Santa Margherita vende la farmacia per costruire case

Altra svolta annunciata: Santa Margherita Ligure vende la sua farmacia per cofinanziare la futura edilizia residenziale pubblica in via Dogali. L'atto d'indirizzo, passato l'altro ieri sera in consiglio con 13 voti favorevoli e 4 astenuti, viaggia scortato dall'ordine del giorno votato all'unanimità del consigliere di minoranza Claudio Marsano, che impegna sindaco De Marchi e giunta a destinare i proventi dell'alienazione a quell'operazione edilizia attesissima a Santa.

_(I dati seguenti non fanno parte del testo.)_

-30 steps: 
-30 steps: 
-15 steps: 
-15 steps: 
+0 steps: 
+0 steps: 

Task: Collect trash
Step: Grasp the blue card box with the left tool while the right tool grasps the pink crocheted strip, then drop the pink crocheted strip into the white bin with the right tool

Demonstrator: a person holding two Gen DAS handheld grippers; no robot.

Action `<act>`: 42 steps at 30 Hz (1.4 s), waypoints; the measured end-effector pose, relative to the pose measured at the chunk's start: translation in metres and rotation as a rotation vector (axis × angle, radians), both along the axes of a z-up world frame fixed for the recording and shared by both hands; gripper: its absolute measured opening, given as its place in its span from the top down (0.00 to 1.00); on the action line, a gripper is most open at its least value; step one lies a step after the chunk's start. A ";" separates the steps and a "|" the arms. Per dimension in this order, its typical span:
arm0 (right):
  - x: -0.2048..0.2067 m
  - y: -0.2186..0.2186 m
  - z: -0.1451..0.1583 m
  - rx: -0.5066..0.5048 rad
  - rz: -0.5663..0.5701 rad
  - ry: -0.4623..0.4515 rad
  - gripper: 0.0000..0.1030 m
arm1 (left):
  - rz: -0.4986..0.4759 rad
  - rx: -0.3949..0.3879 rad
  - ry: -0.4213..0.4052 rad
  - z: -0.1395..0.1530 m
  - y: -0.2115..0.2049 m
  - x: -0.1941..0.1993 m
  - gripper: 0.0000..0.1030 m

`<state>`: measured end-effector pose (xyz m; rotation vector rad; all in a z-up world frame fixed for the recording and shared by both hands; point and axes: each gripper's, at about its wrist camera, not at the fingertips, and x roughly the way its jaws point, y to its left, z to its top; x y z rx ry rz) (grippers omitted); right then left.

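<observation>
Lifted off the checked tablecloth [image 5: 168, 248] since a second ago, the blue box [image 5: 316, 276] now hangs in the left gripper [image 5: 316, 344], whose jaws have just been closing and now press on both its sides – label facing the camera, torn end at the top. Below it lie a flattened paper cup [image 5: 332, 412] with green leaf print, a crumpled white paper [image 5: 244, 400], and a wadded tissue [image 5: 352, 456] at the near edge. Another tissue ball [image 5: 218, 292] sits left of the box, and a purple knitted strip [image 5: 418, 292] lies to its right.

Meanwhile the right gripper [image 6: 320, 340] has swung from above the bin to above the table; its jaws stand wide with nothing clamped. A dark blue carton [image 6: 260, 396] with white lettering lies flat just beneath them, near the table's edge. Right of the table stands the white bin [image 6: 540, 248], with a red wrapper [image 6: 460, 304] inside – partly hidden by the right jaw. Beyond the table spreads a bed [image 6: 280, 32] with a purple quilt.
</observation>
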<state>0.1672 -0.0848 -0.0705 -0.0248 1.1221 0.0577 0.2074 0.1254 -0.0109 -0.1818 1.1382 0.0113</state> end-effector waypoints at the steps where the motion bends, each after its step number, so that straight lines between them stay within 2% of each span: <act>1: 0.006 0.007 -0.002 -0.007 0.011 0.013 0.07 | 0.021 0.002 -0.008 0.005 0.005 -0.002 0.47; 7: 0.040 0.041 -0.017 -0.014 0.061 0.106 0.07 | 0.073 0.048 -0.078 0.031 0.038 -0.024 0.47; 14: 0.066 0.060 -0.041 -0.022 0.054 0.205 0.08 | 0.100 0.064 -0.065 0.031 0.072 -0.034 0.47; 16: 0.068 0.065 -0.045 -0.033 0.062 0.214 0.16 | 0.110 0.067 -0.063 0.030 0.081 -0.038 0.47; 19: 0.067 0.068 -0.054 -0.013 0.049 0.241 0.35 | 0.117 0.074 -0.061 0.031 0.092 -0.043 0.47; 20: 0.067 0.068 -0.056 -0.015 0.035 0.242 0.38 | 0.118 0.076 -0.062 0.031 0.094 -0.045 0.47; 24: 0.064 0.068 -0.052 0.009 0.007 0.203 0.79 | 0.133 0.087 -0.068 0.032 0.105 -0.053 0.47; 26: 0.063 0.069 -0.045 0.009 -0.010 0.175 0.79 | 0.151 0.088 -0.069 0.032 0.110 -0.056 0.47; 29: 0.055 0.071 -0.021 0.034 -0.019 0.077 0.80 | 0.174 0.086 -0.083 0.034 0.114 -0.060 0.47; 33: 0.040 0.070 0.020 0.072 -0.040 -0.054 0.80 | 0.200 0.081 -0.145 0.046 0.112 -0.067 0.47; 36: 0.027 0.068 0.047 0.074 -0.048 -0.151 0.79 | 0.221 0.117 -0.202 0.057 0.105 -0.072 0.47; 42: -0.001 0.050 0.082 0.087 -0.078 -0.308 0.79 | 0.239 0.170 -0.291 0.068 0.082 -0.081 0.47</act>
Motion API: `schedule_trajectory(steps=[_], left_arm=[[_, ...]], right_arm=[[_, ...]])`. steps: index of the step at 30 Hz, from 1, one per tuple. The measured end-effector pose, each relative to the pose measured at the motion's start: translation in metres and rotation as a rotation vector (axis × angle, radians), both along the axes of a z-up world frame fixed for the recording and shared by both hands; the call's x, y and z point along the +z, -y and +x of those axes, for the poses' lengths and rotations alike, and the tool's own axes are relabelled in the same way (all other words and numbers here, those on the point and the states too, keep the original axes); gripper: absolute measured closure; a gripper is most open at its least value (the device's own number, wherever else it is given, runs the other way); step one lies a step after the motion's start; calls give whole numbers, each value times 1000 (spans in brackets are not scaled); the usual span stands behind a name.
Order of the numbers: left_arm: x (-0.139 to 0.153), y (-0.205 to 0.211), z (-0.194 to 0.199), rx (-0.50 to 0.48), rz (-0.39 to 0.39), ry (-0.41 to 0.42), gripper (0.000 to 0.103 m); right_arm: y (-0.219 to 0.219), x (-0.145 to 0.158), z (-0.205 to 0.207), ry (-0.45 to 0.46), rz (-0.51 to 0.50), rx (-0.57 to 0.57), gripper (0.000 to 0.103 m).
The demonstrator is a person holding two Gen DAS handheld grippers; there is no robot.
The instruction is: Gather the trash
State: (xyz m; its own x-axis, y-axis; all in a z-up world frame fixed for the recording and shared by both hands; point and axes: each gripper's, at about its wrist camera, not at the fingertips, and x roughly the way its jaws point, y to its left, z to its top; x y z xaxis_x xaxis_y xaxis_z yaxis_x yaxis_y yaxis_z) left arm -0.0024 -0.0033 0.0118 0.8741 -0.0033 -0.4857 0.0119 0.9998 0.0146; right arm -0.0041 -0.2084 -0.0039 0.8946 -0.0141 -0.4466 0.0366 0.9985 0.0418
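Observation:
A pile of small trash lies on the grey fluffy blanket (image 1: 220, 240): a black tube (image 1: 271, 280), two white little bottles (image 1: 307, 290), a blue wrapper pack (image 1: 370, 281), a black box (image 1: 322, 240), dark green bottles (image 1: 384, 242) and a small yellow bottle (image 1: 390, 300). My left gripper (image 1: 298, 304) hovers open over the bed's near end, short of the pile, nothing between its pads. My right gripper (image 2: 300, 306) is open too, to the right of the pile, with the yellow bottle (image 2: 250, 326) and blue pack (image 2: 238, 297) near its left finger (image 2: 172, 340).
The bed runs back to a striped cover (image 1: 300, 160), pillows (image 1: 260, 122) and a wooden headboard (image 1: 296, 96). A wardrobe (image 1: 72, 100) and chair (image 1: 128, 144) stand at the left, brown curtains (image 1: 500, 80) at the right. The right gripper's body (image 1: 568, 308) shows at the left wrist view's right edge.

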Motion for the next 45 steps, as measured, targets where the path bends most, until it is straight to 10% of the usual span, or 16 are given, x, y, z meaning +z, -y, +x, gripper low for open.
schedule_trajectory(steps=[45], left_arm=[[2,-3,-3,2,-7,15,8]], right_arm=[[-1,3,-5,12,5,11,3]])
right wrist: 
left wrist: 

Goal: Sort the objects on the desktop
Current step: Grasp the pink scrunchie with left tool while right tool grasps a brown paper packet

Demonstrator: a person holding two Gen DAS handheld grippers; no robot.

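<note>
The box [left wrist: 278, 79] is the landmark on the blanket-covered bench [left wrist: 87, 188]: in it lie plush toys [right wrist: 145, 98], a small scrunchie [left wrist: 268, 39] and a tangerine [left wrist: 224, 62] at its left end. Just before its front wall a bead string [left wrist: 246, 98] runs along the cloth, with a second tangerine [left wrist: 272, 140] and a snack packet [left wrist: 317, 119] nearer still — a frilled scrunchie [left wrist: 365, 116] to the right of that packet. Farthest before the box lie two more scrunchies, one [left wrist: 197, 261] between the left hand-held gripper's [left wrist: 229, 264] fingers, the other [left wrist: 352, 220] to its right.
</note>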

Discussione accesa con l'assessore al bilancio Giovanni Battista Raggi a motivare la procedura d'alienazione tramite asta pubblica a partire da 1.200.000 euro: «Studi accurati hanno evidenziato come la farmacia comunale sia da tempo in lieve perdita o sostanziale pareggio - motiva Raggi -. Sarebbero necessari forti investimenti che l'amministrazione ha invece deciso di concentrare su ambiti che ritiene prioritari». Con Gianni Costa, capogruppo Pdl, che insiste: «Avrei preferito un bando di gara per la gestione». D'accordo con lui Marsano: «Se l'affittiamo abbiamo un reddito nel tempo e ci teniamo la farmacia».
Macché, il sindaco invita a ribaltare l'ottica: «La farmacia nacque a San Siro per dare un servizio efficiente i cittadini. Oggi non è più così e non ha neppur un ruolo calmierante sui prezzi. Il creare la farmacia lì fu la vera intuizione che oggi obbliga il privato in questo sito». L'atto decolla e la nave va, perché prossimo step urgentissimo è l'avvio della riconversione dell'ospedale: «La proposta di modifica dell'Asl 4 al progetto - informa De Marchi -, recepita la richiesta dei consiglieri di aumentare i posti letto per la riabilitazione, sarà votata in conferenza dei sindaci mercoledì e spero bene sia approvata». Perché è fondamentale che «la giunta regionale ne prenda atto e dia il via all'operazione prima delle elezioni». Che significa «continuare a trattare con Asl per arrivare ad un rapporto contrattuale guadagnando sei mesi». Approvato con i voti della maggioranza anche il programma per la comunicazione e innovazione illustrato dall'assessore Stefano Chioggia, con «rivendicazioni» d'orgoglio dei consiglieri già amministratori che sulla via nuova dell'informatizzazione avevano investito fior di quattrini in tempi non sospetti. Su tutti il memento di Marsano: «Un popolo senza passato non ha futuro».